Fax aus der Börse
Kaum zu glauben, aber wahr. Das sonst so hoch technologisierte New York ist mit seinen Börsendaten scheinbar überfordert. Der Grund: Eine der beiden US-Behörde, die Commodity Futures Trading Commission (CFTC), erhält sämtliche Börsenkurse noch immer via Fax
die dann per Hand digitalisiert und in den Computer eingegeben werden müssen. Dadurch wird auch klar, warum die US-Börsenaufsicht so lange Zeit dazu gebraucht hat, den dramatischen Kurssturz des Dow Jones zu Anfang des Monats zu erklären. Technisch ist die Börse nicht auf höchstem Stand, und das kostet Zeit. «Die CFTC befindet sich in einer unaufhörlichen technologischen Aufholjagd», klagte Scott O’Malia.
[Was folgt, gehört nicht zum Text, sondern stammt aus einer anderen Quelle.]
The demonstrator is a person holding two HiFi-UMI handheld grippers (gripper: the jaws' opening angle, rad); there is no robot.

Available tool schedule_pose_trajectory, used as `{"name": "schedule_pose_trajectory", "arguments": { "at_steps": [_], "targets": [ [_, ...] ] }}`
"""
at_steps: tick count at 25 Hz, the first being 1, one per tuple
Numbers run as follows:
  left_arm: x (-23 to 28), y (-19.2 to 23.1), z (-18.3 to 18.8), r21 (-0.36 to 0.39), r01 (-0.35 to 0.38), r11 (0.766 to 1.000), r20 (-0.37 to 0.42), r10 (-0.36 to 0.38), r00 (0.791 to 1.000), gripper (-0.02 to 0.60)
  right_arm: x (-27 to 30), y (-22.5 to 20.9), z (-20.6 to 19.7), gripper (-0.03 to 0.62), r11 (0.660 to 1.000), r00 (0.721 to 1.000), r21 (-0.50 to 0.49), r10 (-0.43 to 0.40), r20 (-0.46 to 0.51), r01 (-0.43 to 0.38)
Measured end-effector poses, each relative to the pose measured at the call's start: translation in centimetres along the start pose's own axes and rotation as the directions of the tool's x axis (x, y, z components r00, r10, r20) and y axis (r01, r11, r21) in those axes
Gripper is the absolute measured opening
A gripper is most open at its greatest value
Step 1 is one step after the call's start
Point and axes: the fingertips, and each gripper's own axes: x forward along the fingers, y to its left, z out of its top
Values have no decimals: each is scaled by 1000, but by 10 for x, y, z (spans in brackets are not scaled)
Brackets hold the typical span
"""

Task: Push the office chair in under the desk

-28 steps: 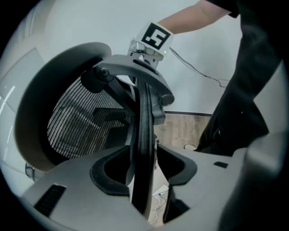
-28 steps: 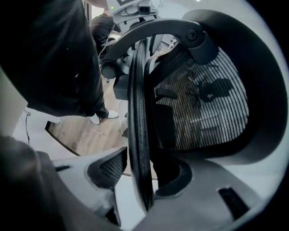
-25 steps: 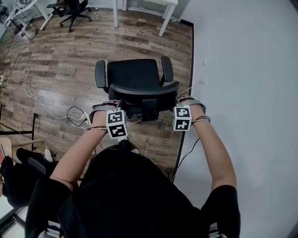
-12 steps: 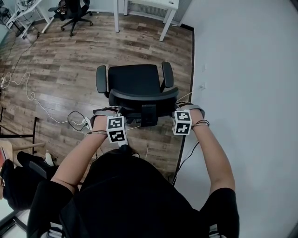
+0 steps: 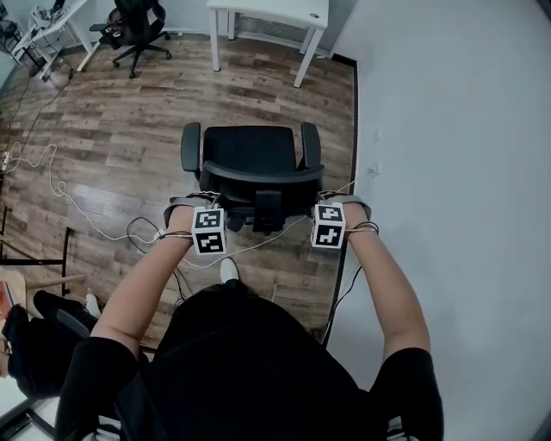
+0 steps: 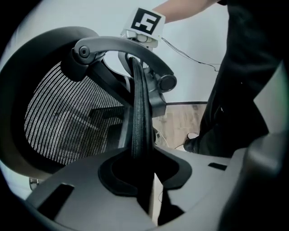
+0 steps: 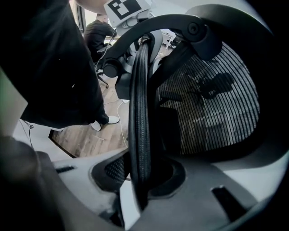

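Note:
The black office chair [image 5: 250,148] stands on the wood floor with its seat facing the white desk [image 5: 269,9] at the far end. I stand behind it. My left gripper [image 5: 211,207] is shut on the left end of the mesh backrest's rim [image 6: 139,113], which runs up between its jaws [image 6: 142,173]. My right gripper [image 5: 325,205] is shut on the right end of the same rim [image 7: 139,113], with the edge seated between its jaws [image 7: 140,180]. Each gripper view shows the other gripper's marker cube across the backrest.
A white wall [image 5: 448,172] with a dark baseboard runs close along the chair's right side. Cables [image 5: 60,185] lie on the floor to the left. A second black chair [image 5: 136,21] stands far left by another desk. A dark bag [image 5: 34,336] lies near left.
The chair has rolled forward toward the white desk, and both grippers have gone with it on the backrest. More of the desk shows at the top.

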Motion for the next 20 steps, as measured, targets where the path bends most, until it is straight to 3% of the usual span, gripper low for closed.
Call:
{"name": "schedule_pose_trajectory", "arguments": {
  "at_steps": [20],
  "targets": [
    [17,103,-52,94,4,996,-3,-4,1000,72,21,-94,26,97,996,999,82,-41,-9,41]
  ]
}}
Man hinkt an der US-Börse wohl auch der Technik im automatisierten Hochgeschwindigkeitshandel nach, obwohl sie diesen seit einigen Jahren dominiert. Dabei werden Computer zur Berechnung mathematischer Modelle und Algorithmen verwendet, um innerhalb von Millisekunden enorme Mengen an Aktien zu verkaufen oder zu verkaufen. Auf diese Art und Weise wickelt man in den USA scheinbar zwei Drittel aller Börsenaktivitäten ab. Dabei scheint es undenkbar, dass dieser enorme und verantwortungsvolle Handel noch mittels „zurückgebliebener“ Faxe und manueller Computereingaben überwacht wird.
O’Malia setzt sich nun heftig dafür ein, dass eine technologische Beratungskommission wiedereingesetzt wird, die im Jahr 2005 aufgelöst worden war. Dadurch soll sie der Behörde helfen, dem Fortschritt nachzukommen und auf neuere und schnellere Methoden der Datenverarbeitung umzusteigen. Es lebe also immer noch das gute alte Fax!